Obviously $dz = -i dt$ and hence its an integral over $t$. Assume that it is ensures that the range of $t$ over which the integration is being done is such that the integrand doesn't hit any of its poles or branch points/cuts of the integrand.
Now what I want is to calculate $\lim_{x,y \rightarrow 0} [\int_{t= f(x,y)}^{t = g(x,y)} z\text{ }\tanh (\pi z) \log (z^2 + a^2) dz] $
Clearly this integral isn't doable that I can just do the integral and then take the limit at the end.
Firstly if it is true that $\lim_{x,y \rightarrow 0} f(x,y) = \lim_{x,y \rightarrow 0} g(x,y) $ then can I immediately conclude that the limiting value of the integral is $0$ without any further analysis?

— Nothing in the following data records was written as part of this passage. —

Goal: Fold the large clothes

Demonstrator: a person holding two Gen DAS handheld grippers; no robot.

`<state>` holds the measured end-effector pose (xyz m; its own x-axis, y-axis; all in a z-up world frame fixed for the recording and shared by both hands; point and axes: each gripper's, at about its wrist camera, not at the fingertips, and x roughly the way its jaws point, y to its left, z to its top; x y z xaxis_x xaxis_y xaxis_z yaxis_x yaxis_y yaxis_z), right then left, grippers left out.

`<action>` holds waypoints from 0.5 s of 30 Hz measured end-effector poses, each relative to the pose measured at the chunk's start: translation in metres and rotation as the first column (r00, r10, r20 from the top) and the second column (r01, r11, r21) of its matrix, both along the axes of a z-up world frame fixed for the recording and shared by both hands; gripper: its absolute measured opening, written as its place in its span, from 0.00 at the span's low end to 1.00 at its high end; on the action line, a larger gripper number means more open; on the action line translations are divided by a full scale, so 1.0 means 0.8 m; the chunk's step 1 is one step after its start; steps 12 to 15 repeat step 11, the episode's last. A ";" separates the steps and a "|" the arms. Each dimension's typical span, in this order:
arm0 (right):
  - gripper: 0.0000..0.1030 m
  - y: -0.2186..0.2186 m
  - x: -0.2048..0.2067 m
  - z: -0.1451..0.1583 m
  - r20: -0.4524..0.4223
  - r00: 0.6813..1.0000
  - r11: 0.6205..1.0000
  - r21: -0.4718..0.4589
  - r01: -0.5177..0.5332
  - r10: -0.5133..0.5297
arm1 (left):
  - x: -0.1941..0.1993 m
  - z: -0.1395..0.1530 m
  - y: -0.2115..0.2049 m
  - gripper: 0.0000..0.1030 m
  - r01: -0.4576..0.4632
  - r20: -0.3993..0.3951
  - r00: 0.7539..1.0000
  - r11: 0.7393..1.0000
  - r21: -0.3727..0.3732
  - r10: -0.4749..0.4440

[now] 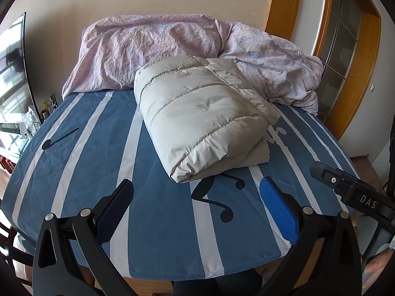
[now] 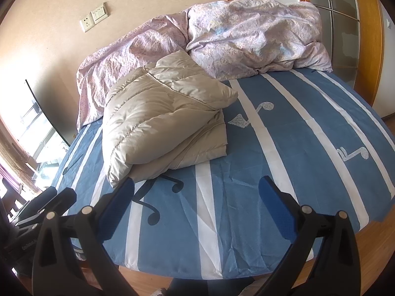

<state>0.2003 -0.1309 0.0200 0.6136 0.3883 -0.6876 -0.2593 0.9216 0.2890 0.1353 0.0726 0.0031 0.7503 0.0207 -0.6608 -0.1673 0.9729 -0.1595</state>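
Observation:
A beige quilted down jacket (image 1: pixel 202 118) lies folded into a thick bundle on the bed, on the blue sheet with white stripes and music notes (image 1: pixel 86 167). It also shows in the right wrist view (image 2: pixel 158 123), left of centre. My left gripper (image 1: pixel 197 190) is open and empty, held above the sheet just short of the jacket's near edge. My right gripper (image 2: pixel 197 187) is open and empty, just in front of and to the right of the bundle's near corner. The right gripper's body (image 1: pixel 350 190) shows at the right of the left wrist view.
A crumpled pink duvet (image 1: pixel 172 46) is piled along the head of the bed against the wall, also in the right wrist view (image 2: pixel 246 37). A dark TV screen (image 1: pixel 14 69) stands to the left. A wooden door frame (image 1: pixel 328 49) is to the right. The bed's near edge (image 2: pixel 222 271) is below the grippers.

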 end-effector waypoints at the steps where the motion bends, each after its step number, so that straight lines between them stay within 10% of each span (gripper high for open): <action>1: 0.98 0.000 0.000 0.000 0.000 1.000 1.000 0.000 0.000 0.000 | 0.000 0.000 -0.001 0.99 0.001 0.000 1.000 1.000 0.001 -0.001; 15: 0.98 -0.001 0.000 -0.001 -0.001 1.000 1.000 0.000 -0.001 0.001 | 0.001 0.001 -0.001 0.99 0.000 -0.002 1.000 1.000 0.000 0.000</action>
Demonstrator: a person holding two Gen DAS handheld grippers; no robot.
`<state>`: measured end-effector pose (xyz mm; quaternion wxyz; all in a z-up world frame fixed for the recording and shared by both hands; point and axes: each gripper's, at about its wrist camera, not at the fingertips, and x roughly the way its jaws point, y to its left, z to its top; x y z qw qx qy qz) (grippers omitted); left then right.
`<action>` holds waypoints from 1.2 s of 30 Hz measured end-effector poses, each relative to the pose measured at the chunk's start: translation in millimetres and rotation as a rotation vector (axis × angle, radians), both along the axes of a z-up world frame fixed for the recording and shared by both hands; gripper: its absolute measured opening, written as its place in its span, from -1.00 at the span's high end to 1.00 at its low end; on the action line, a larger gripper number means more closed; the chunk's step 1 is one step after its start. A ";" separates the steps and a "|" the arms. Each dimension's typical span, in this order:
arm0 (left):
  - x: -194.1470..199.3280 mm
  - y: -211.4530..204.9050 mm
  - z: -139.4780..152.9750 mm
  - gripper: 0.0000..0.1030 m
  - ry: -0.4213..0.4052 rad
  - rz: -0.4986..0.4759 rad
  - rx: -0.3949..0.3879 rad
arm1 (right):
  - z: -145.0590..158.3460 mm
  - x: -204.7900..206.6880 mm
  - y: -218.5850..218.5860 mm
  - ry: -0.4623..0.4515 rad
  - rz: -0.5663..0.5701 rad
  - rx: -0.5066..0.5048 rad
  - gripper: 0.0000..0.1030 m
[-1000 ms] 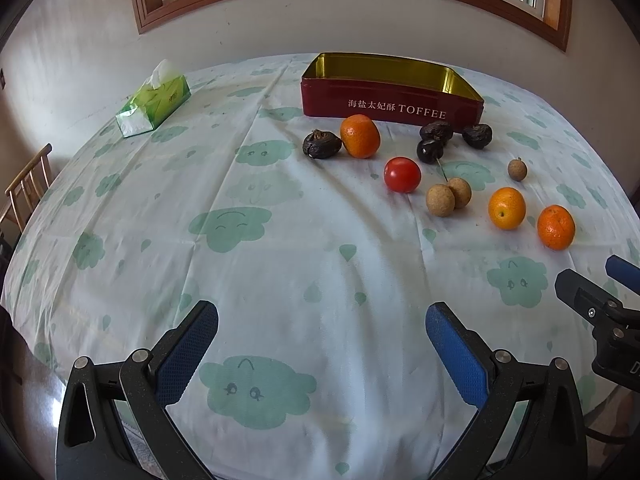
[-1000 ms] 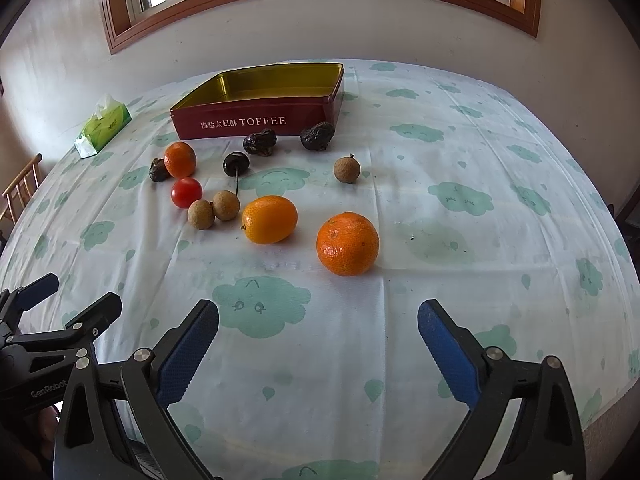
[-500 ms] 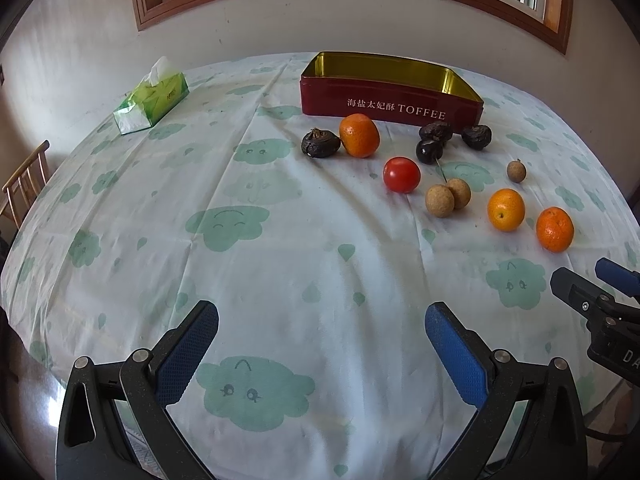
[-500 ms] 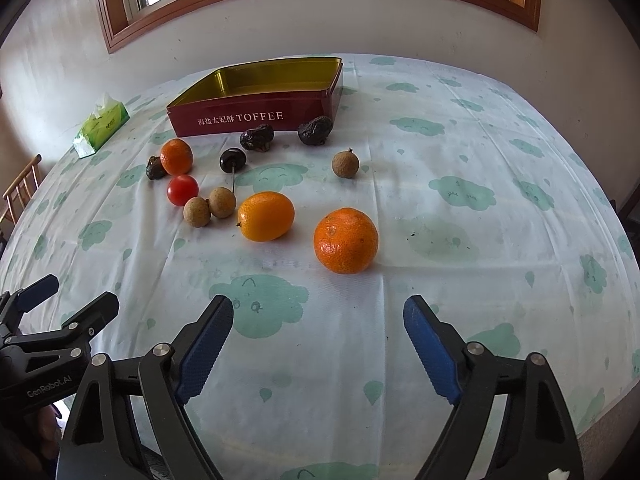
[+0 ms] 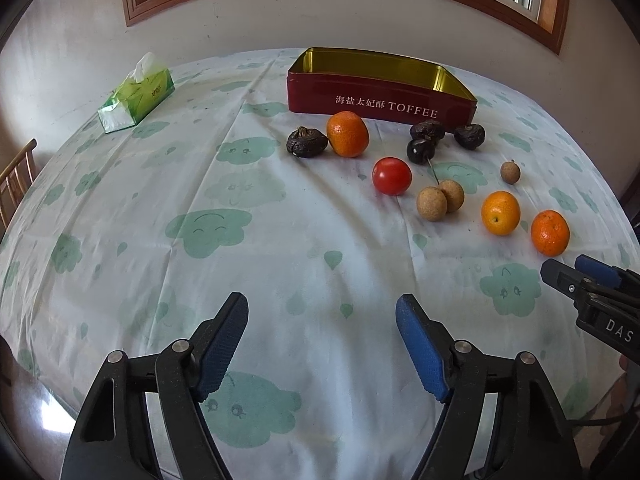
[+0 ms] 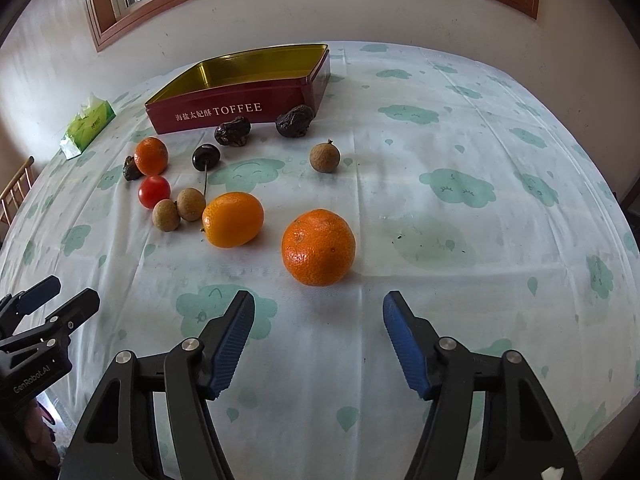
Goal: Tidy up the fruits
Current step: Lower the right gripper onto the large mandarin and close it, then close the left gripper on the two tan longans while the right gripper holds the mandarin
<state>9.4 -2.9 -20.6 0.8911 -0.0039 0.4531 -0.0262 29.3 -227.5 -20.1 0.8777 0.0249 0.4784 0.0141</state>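
One mandarin [image 6: 318, 247] lies just beyond the right gripper [image 6: 319, 336] jaws.

**Table layout: fruit spread before the tin**

The tin [image 6: 240, 92] stands at the far middle of the table [image 6: 480, 280]. The tissue box [image 5: 136, 98] lies to its left, well apart. Directly before the tin's front wall lie two wrinkled fruits [image 6: 233, 131] [image 6: 295, 120]. The cherry [image 6: 206, 157] sits just ahead of them. Further left, a mandarin [image 6: 151, 155] touches a third wrinkled fruit [image 6: 131, 168]; the tomato [image 6: 154, 191] lies before them. Two longans [image 6: 166, 215] [image 6: 191, 203] sit side by side, right of the tomato. A lone longan [image 6: 325, 157] lies farther right. Nearest the grippers lie the kumquat [image 6: 233, 219] and, to its right, the large mandarin [image 6: 318, 247].
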 end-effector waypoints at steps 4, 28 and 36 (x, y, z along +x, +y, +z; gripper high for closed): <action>6.6 -5.9 -0.7 -0.46 -0.001 -0.029 -0.001 | -6.7 8.6 -0.1 0.013 0.012 0.001 -0.17; 41.0 -37.9 -2.8 -0.25 -0.008 -0.159 -0.057 | -9.2 29.5 -2.3 -0.031 0.042 -0.007 0.29; 55.7 -53.9 -6.0 -0.05 0.006 -0.200 -0.093 | -9.4 31.3 -10.3 -0.038 0.027 -0.001 0.29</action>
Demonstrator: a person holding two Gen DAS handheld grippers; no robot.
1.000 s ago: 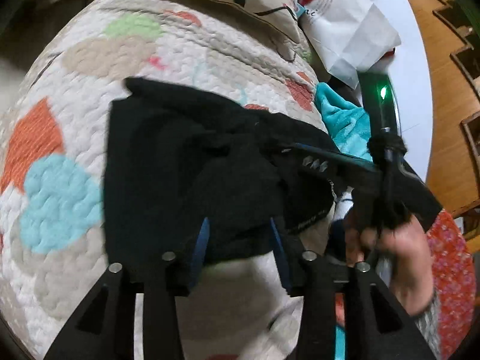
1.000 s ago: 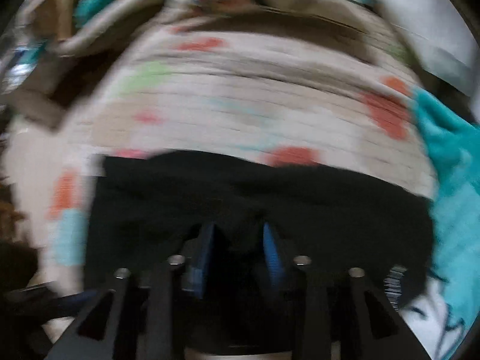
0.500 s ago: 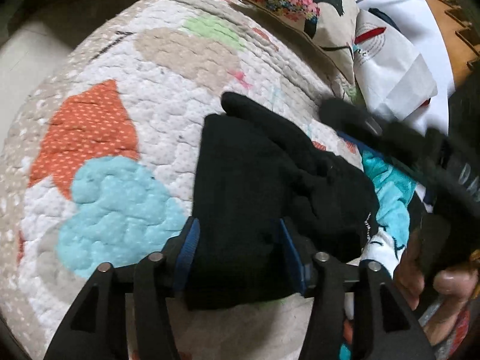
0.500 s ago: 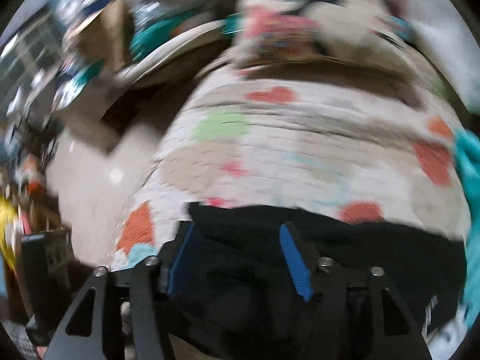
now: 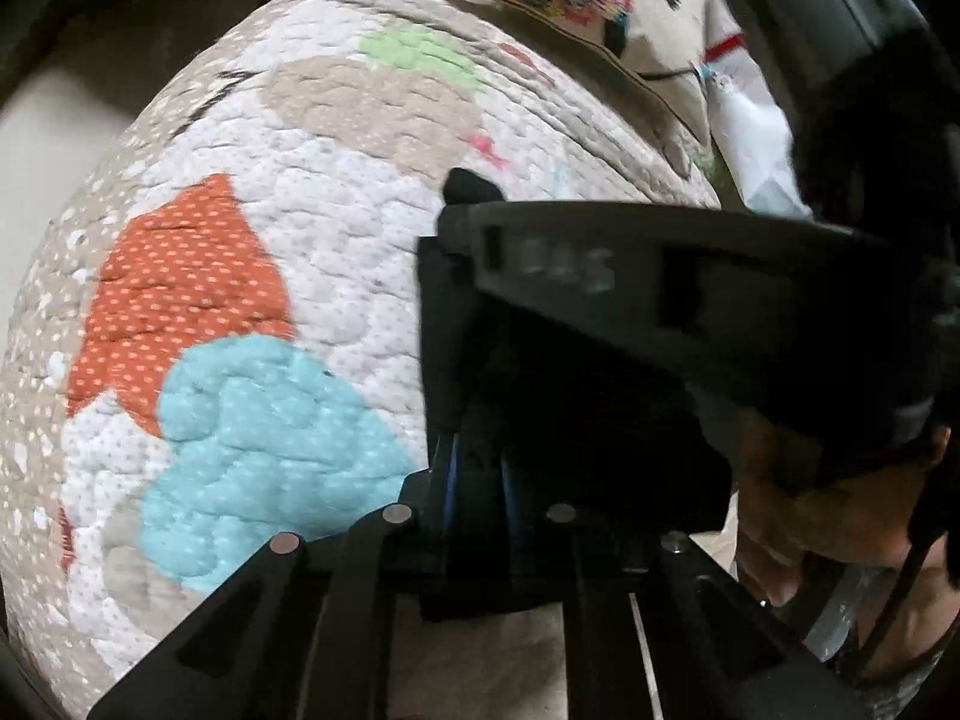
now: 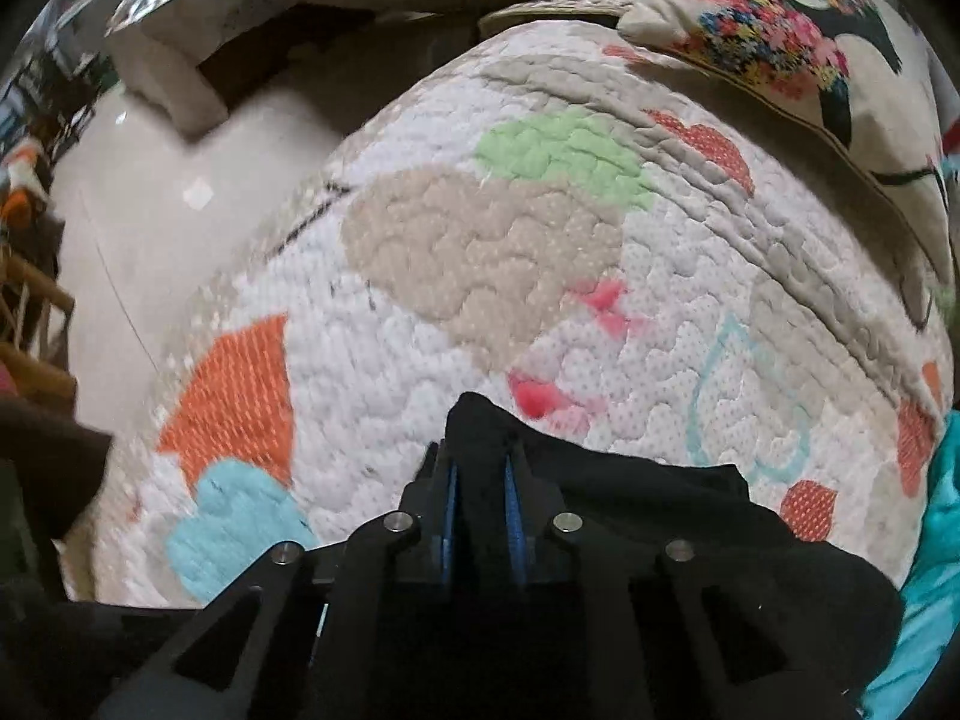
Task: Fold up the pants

Can I say expand the integrand $z \text{ }\tanh(\pi z) \log(z^2 +a^2)$ in a Taylor series in $x$ and $y$ and then do the integration on the constant term thus obtained and then take the limit? (because any term of the series with a non-zero power of $x$ and/or $y$ will obviously die off in the eventual limit)
Can I also separately take the $x,y \rightarrow 0$ limit on the limits of the integrand and thus avoid calculating the full integral with the full $f$ and $g$ ?
Could I have just substituted $z = i(a-t)$ in the integrand from the beginning itself?